Pictures aside, copy every record word for word.

Extracted data entries:
::::::::
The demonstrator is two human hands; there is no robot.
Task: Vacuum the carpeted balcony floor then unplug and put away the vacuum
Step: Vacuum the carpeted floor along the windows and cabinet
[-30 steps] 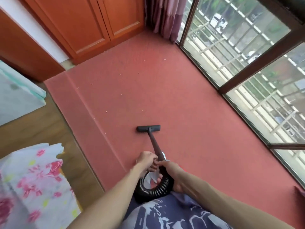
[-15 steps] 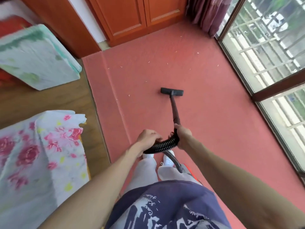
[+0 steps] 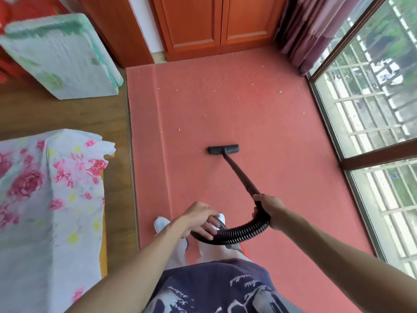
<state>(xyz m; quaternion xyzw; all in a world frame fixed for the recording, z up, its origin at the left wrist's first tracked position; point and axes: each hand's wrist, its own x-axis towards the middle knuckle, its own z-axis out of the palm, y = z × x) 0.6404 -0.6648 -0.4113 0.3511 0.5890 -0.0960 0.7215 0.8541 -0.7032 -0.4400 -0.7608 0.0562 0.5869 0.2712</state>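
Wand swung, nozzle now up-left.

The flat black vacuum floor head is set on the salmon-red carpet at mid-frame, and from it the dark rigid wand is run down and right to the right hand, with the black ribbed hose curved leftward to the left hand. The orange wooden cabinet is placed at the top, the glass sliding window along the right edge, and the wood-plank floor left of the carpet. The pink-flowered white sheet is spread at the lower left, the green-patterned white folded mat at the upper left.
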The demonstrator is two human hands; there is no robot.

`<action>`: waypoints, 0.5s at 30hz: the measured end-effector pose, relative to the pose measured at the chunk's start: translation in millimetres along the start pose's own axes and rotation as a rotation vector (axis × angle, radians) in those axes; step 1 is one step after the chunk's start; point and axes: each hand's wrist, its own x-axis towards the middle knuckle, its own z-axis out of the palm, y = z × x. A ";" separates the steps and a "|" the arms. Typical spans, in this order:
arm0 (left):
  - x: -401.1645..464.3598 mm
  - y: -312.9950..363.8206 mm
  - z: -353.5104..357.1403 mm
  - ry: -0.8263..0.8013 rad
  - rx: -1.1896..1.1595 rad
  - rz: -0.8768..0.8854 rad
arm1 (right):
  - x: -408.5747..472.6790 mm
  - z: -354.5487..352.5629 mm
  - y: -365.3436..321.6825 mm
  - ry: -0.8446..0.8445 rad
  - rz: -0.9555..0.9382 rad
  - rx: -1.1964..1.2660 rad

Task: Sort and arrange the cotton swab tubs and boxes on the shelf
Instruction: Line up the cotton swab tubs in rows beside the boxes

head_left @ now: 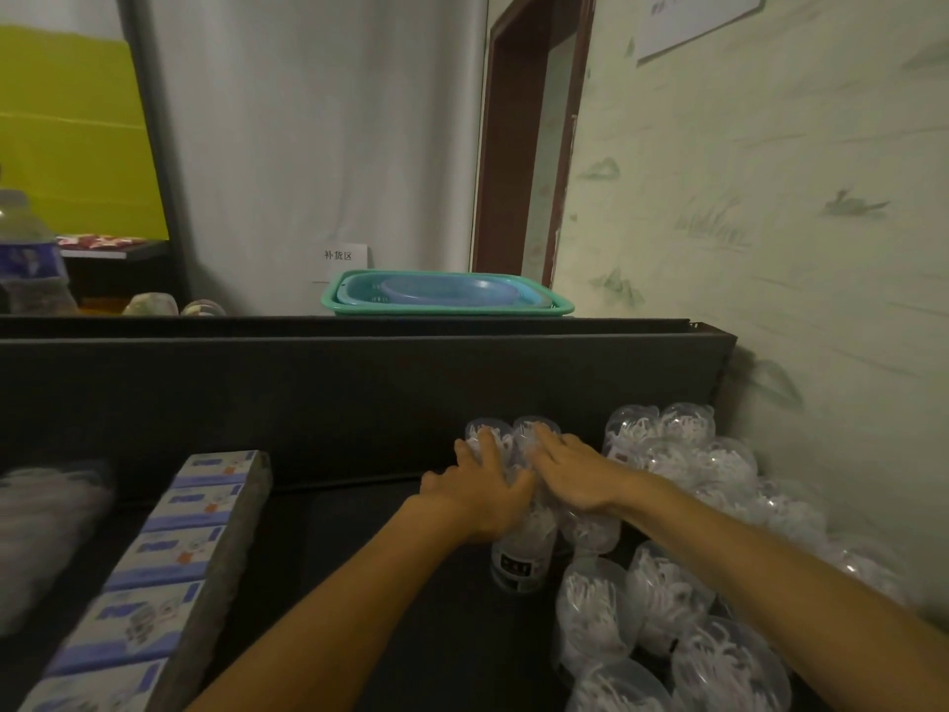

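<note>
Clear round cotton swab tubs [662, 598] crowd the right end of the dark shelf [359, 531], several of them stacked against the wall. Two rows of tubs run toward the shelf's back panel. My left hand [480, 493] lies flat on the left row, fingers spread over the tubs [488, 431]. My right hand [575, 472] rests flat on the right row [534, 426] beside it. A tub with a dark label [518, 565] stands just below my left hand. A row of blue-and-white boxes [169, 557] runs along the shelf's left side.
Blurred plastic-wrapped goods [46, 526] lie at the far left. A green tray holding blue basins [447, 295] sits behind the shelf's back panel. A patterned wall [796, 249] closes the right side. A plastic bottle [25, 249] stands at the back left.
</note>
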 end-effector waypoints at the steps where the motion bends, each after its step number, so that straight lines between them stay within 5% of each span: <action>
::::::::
> [Answer for the task]:
The demonstrator is two human hands; there is no robot.
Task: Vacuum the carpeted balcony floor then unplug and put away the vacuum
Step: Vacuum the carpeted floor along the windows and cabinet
[-30 steps] 
[-15 steps] 
[+0 steps] 
<state>(xyz m; quaternion xyzw; all in a world frame fixed for the recording, z up, its origin at the left wrist's first tracked position; point and axes: each hand's wrist, its own x-axis towards the middle knuckle, its own z-axis out of the palm, y = z × x) 0.6404 -0.6648 -0.4113 0.3511 0.5890 -0.0960 0.7215 0.8541 -0.7032 -0.4400 -0.7608 0.0562 0.5869 0.2712</state>
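Wand swung, nozzle now up-left.

The flat black vacuum floor head is set on the salmon-red carpet at mid-frame, and from it the dark rigid wand is run down and right to the right hand, with the black ribbed hose curved leftward to the left hand. The orange wooden cabinet is placed at the top, the glass sliding window along the right edge, and the wood-plank floor left of the carpet. The pink-flowered white sheet is spread at the lower left, the green-patterned white folded mat at the upper left.
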The demonstrator is two human hands; there is no robot.

`<action>`: waypoints, 0.5s at 30hz: the measured end-effector pose, relative to the pose measured at the chunk's start: translation in millimetres along the start pose's own axes and rotation as a rotation vector (axis × angle, radians) in those axes; step 1 is one step after the chunk's start; point and axes: each hand's wrist, its own x-axis towards the middle knuckle, its own z-axis out of the palm, y = z × x. A ";" separates the steps and a "|" the arms. Typical spans, in this order:
arm0 (left):
  - x: -401.1645..464.3598 mm
  - y: -312.9950..363.8206 mm
  - z: -353.5104..357.1403 mm
  - ry: -0.8263..0.8013 rad
  - rx: -1.1896..1.1595 rad
  - rz: -0.8768..0.8854 rad
arm1 (right):
  - x: -408.5747..472.6790 mm
  - z: -354.5487..352.5629 mm
  - y: -365.3436..321.6825 mm
  - ry: -0.8446..0.8445 rad
  - rz: -0.9555..0.9382 rad
  - rx: -1.1964..1.2660 rad

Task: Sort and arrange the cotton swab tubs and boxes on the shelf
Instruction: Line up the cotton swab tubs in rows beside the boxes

head_left @ now: 

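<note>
Clear round cotton swab tubs [662, 598] crowd the right end of the dark shelf [359, 531], several of them stacked against the wall. Two rows of tubs run toward the shelf's back panel. My left hand [480, 493] lies flat on the left row, fingers spread over the tubs [488, 431]. My right hand [575, 472] rests flat on the right row [534, 426] beside it. A tub with a dark label [518, 565] stands just below my left hand. A row of blue-and-white boxes [169, 557] runs along the shelf's left side.
Blurred plastic-wrapped goods [46, 526] lie at the far left. A green tray holding blue basins [447, 295] sits behind the shelf's back panel. A patterned wall [796, 249] closes the right side. A plastic bottle [25, 249] stands at the back left.
</note>
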 end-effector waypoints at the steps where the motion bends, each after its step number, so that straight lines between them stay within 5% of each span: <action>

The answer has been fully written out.